Today I go to the place I have largely tried to stay away from: tech disruption and its implications. Its not that I have something against it. My own personal history means I keep an active interest in it. But I wanted this podcast series to be about things other than tech disruption, because that was the most obvious place to go. I knew that there was so much other positive, non-tech disruption out there, subtle disruption that was having a positive impact on people’s lives and that was not, in general, being talked about.

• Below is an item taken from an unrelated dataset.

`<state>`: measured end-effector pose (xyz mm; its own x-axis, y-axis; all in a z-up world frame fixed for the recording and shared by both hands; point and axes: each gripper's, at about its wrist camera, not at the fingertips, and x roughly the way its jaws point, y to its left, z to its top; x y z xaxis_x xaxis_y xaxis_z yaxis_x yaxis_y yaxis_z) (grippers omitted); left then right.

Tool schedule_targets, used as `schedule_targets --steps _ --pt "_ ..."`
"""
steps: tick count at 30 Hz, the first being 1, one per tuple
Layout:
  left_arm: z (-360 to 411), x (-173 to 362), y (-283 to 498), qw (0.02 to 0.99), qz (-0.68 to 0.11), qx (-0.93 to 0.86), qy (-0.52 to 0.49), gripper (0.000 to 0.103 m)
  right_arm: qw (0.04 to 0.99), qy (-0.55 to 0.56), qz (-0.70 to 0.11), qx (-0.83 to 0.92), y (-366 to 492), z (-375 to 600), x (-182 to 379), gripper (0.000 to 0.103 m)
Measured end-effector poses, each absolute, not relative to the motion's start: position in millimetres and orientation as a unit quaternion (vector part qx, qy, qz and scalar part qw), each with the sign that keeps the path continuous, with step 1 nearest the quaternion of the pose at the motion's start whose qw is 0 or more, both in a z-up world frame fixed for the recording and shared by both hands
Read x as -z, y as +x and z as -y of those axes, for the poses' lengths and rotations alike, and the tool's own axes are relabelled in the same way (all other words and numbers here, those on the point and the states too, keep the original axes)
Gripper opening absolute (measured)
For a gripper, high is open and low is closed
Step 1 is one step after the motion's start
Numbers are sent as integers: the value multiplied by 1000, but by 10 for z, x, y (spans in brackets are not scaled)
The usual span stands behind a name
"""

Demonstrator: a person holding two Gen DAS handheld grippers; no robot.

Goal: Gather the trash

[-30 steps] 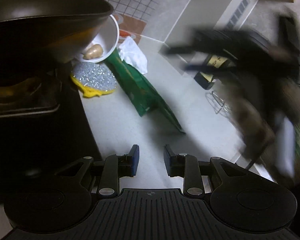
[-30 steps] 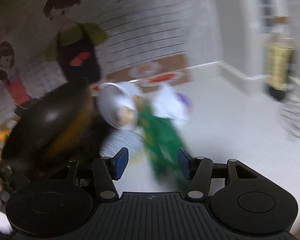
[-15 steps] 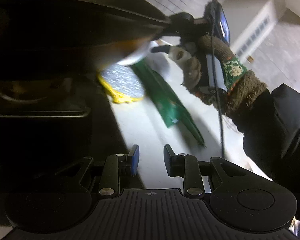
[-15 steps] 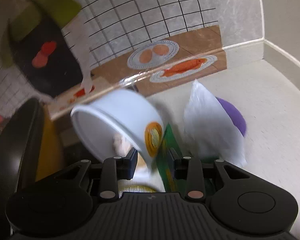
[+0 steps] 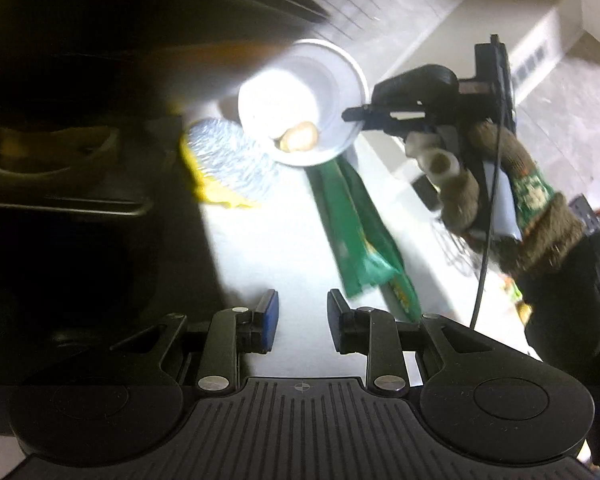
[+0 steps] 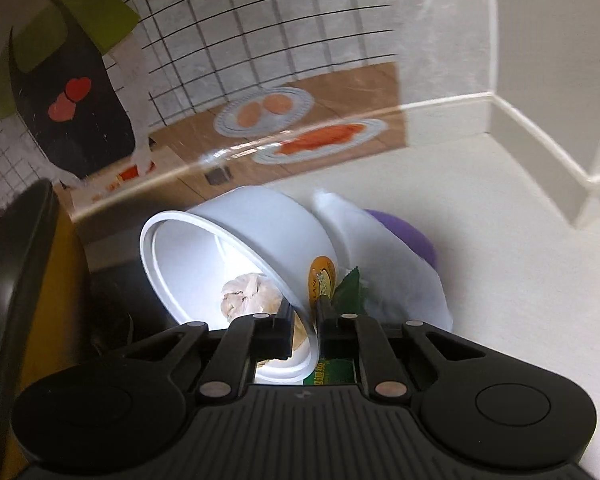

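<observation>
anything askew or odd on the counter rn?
Yes. The white cup lies tipped on its side, mouth toward the dark pan, with a crumpled scrap inside. The right claw is shut on its rim. A green wrapper lies flat beside it, and a white bag is slumped behind.

Your white paper cup (image 6: pixel 260 240) lies tipped on its side with a crumpled scrap (image 6: pixel 250 294) inside; beside it, a green wrapper (image 5: pixel 356 236) lies flat on the desk (image 5: pixel 284 252).
</observation>
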<state>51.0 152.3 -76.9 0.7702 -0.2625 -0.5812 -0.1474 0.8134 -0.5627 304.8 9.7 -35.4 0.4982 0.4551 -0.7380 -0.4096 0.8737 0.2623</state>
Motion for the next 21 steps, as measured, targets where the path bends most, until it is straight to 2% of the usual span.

But there was only so long I could hold off before having a guest on to come and talk about it. There is no denying that science and technology are changing our lives – the question I had for myself was, How do I approach this? I want to talk about purpose, benefits and harness technology for good – not about techno utopianism or technofying for its own sake. I needed to find the right person.
I have met this week’s guest in a few different ways: I have heard him speak as part of his work through Future Crunch; I regularly read his newsletter; and when I recently started a new job that enabled me to meet him in person, I jumped at the opportunity to have a conversation with him.
Gus Hervey had excelled at the things he put his mind to right up to completing his PhD in Political Economy. What followed was 18 months of unemployment and a deep personal crisis forcing him to confront failure and the type of person he wanted to be. Three experiences helped move him on from this incredibly difficult place: an article by George Munbiot encouraging those in the environmental movement to preach hope instead of fear to effective galvanise people for change; a bike trip and conversation with his now business partner, Tané Hunter, about the rate of change in science and technology and its potential for good; and a moment of journaling where he realised he wanted to be more like his open, optimistic, expressive California self, rather thanks his rational, serious, objective Father-stuck-in-the-1970s self.
Gus and Tané founded Future Crunch, a business whose mission is described by Gus as ‘…to be field guides for the new economy, with the goal of fostering intelligent optimistic thinking about the future, with the aim of making things better.’
For Future Crunch making things better means improving the life of our planet and life on our planet, through things like using technology as a means for democratisation, and making goods and services available to those who previously did not have access to them.
In our discussion Gus answers three questions that constantly sit at the back of my mind about this topic:
- Will the changes we are seeing through science and technology bring us closer to our natural environment, or move us further away?
- How can we ensure that the developments we see are harnessed for good of our planet and those most in need, rather than concentrating wealth and benefit with a chosen few?
- And is the only way we will collectively make changes in they way we treat our planet when we experience the crisis of environmental melt-down first hand, or can we be affected through awareness and hope?
I wasn’t sure if my usual question about a disruption he wanted to be part of one day was relevant for Gus, considering by the nature of his work he is already part of every disruption there is! But he was quick to talk about the potential of blockchain to change the way in which any transaction is executed, removing friction, cost and any guaranteeing middle parties, and the profound and as yet largely unknown benefits this technology could bring.
And for himself, Gus talked about a subtle change he has made recently to open himself up to world views, perspectives and opinions outside of those he currently identifies with. It has been through understanding diverse views from religion and politics that he has been able to reflect and challenge his own views, and at times even change his mind.
Gus brings hope, wisdom and humanness to the potentially heady conversation of science, technology and change. Fittingly and ironically we sat on a bench in a park for this conversation, a conversation I hope you enjoy as much as I did.